(Task directions) Retype each line of the listing. Do not alter anything.
[Start of section]
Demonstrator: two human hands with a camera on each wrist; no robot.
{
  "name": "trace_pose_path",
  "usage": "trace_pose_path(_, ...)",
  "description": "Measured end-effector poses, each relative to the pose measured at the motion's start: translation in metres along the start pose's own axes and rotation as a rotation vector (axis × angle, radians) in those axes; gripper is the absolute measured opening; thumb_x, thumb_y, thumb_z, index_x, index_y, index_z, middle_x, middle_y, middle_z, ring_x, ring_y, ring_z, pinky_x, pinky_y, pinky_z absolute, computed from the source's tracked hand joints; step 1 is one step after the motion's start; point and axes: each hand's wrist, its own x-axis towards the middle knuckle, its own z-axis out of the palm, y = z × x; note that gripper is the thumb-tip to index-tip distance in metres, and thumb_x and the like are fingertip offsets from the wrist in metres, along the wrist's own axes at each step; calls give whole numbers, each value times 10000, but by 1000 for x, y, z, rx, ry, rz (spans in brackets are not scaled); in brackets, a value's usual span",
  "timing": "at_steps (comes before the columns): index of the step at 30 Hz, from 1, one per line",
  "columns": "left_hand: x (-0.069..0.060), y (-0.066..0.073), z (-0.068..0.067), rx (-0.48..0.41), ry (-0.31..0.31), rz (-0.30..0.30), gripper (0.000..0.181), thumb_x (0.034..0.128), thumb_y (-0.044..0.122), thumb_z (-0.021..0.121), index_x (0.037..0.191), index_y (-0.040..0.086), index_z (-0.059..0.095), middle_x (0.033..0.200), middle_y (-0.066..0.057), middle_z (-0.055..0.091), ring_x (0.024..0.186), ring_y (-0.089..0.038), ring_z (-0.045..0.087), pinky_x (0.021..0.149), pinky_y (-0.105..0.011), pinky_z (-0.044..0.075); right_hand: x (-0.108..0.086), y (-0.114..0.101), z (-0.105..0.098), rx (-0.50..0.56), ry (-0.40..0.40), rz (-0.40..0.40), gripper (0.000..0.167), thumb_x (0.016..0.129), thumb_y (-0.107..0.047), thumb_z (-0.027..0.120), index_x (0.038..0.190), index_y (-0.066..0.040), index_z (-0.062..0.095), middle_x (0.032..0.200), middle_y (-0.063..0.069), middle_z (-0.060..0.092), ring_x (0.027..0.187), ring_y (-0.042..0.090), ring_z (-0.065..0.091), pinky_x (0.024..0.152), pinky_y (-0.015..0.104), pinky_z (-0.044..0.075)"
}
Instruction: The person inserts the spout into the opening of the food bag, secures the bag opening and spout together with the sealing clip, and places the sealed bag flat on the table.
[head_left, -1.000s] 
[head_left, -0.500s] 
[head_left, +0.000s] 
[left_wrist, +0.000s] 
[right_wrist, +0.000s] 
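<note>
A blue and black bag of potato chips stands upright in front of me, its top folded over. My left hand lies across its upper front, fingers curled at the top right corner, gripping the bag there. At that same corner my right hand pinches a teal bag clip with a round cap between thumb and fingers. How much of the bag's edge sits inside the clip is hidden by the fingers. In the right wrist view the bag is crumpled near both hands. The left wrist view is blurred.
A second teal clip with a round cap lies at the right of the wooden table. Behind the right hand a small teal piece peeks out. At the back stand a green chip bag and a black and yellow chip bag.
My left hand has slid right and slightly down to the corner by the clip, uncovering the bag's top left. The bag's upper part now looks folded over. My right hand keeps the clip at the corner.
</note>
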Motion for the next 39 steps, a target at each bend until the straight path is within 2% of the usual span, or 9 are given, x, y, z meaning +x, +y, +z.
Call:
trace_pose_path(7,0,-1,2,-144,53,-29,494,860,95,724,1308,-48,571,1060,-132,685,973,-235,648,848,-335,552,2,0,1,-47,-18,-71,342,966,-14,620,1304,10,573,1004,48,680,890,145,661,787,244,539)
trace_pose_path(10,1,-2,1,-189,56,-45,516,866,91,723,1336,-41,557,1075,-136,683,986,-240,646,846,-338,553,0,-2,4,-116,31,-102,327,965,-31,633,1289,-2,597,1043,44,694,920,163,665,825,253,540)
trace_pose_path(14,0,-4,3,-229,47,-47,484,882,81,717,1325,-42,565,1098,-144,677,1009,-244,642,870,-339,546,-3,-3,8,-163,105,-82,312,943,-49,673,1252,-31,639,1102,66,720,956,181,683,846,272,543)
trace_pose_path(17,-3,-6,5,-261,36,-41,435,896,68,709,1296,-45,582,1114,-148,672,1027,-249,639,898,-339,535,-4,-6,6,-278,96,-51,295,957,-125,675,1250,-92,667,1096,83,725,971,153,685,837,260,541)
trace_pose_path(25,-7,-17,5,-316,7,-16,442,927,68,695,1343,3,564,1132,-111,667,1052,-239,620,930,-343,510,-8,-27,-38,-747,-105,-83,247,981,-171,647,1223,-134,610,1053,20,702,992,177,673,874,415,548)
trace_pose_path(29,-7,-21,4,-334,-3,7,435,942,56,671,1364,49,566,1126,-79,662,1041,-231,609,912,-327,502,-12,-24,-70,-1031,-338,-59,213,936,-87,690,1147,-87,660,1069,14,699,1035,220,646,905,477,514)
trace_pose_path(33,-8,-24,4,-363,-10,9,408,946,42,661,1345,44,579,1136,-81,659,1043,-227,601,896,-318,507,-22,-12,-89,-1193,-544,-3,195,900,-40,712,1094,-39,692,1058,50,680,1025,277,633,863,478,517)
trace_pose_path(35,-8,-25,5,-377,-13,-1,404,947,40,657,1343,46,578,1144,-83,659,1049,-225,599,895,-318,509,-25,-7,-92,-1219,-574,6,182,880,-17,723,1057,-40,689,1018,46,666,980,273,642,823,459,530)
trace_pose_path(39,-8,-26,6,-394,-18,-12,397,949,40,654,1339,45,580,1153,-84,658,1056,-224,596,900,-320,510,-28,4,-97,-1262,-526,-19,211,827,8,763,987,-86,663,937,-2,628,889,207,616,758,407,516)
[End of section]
(Result of this exercise)
Demonstrator: two human hands with a camera on each wrist; no robot.
{
  "name": "trace_pose_path",
  "usage": "trace_pose_path(_, ...)",
  "description": "Measured end-effector poses, each relative to the pose measured at the motion's start: translation in metres along the start pose's own axes and rotation as a rotation vector (axis × angle, radians) in those axes; gripper is the absolute measured opening; thumb_x, thumb_y, thumb_z, index_x, index_y, index_z, middle_x, middle_y, middle_z, ring_x, ring_y, ring_z, pinky_x, pinky_y, pinky_z absolute, computed from the source's tracked hand joints; step 1 is one step after the motion's start; point and axes: each hand's wrist, its own x-axis towards the middle knuckle, its own z-axis out of the palm, y = z × x; note that gripper is the thumb-tip to index-tip distance in metres, and thumb_x and the like are fingertip offsets from the wrist in metres, along the wrist's own axes at each step; calls give whole numbers, each value times 10000, but by 1000 for x, y, z, rx, ry, rz (spans in brackets are not scaled); in brackets, a value's usual span",
  "timing": "at_steps (comes before the columns): index of the step at 30 Hz, from 1, one per line",
  "columns": "left_hand: x (-0.069..0.060), y (-0.066..0.073), z (-0.068..0.067), rx (-0.48..0.41), ry (-0.31..0.31), rz (-0.30..0.30), gripper (0.000..0.181), thumb_x (0.034..0.128), thumb_y (-0.044..0.122), thumb_z (-0.021..0.121), index_x (0.037..0.191), index_y (-0.040..0.086), index_z (-0.059..0.095), middle_x (0.033..0.200), middle_y (-0.066..0.057), middle_z (-0.055..0.091), ring_x (0.024..0.186), ring_y (-0.089..0.038), ring_z (-0.045..0.087), pinky_x (0.021..0.149), pinky_y (-0.105..0.011), pinky_z (-0.044..0.075); right_hand: x (-0.108..0.086), y (-0.114..0.101), z (-0.105..0.098), rx (-0.50..0.56), ry (-0.40..0.40), rz (-0.40..0.40), gripper (0.000..0.167), thumb_x (0.016..0.129), thumb_y (-0.107..0.047), thumb_z (-0.027..0.120), index_x (0.038..0.190), index_y (-0.066..0.040), index_z (-0.062..0.095), middle_x (0.032..0.200), middle_y (-0.063..0.069), middle_z (-0.060..0.092), ring_x (0.027..0.187), ring_y (-0.042..0.090), ring_z (-0.065..0.091), pinky_x (0.024..0.152), pinky_y (-0.015..0.104), pinky_z (-0.044..0.075)"
}
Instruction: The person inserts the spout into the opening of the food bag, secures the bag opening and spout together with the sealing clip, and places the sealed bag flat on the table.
[head_left, -1.000s] 
[head_left, -0.500s] 
[head_left, +0.000s] 
[left_wrist, +0.000s] 
[right_wrist, +0.000s] 
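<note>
A blue and black bag of potato chips stands upright in front of me, its top folded over. My left hand lies across its upper front, fingers curled at the top right corner, gripping the bag there. At that same corner my right hand pinches a teal bag clip with a round cap between thumb and fingers. How much of the bag's edge sits inside the clip is hidden by the fingers. In the right wrist view the bag is crumpled near both hands. The left wrist view is blurred.
A second teal clip with a round cap lies at the right of the wooden table. Behind the right hand a small teal piece peeks out. At the back stand a green chip bag and a black and yellow chip bag.
My left hand has slid right and slightly down to the corner by the clip, uncovering the bag's top left. The bag's upper part now looks folded over. My right hand keeps the clip at the corner.
</note>
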Motion for the next 39 steps, a target at each bend until the straight path is within 2% of the usual span, or 9 are given, x, y, z meaning +x, +y, +z.
Call:
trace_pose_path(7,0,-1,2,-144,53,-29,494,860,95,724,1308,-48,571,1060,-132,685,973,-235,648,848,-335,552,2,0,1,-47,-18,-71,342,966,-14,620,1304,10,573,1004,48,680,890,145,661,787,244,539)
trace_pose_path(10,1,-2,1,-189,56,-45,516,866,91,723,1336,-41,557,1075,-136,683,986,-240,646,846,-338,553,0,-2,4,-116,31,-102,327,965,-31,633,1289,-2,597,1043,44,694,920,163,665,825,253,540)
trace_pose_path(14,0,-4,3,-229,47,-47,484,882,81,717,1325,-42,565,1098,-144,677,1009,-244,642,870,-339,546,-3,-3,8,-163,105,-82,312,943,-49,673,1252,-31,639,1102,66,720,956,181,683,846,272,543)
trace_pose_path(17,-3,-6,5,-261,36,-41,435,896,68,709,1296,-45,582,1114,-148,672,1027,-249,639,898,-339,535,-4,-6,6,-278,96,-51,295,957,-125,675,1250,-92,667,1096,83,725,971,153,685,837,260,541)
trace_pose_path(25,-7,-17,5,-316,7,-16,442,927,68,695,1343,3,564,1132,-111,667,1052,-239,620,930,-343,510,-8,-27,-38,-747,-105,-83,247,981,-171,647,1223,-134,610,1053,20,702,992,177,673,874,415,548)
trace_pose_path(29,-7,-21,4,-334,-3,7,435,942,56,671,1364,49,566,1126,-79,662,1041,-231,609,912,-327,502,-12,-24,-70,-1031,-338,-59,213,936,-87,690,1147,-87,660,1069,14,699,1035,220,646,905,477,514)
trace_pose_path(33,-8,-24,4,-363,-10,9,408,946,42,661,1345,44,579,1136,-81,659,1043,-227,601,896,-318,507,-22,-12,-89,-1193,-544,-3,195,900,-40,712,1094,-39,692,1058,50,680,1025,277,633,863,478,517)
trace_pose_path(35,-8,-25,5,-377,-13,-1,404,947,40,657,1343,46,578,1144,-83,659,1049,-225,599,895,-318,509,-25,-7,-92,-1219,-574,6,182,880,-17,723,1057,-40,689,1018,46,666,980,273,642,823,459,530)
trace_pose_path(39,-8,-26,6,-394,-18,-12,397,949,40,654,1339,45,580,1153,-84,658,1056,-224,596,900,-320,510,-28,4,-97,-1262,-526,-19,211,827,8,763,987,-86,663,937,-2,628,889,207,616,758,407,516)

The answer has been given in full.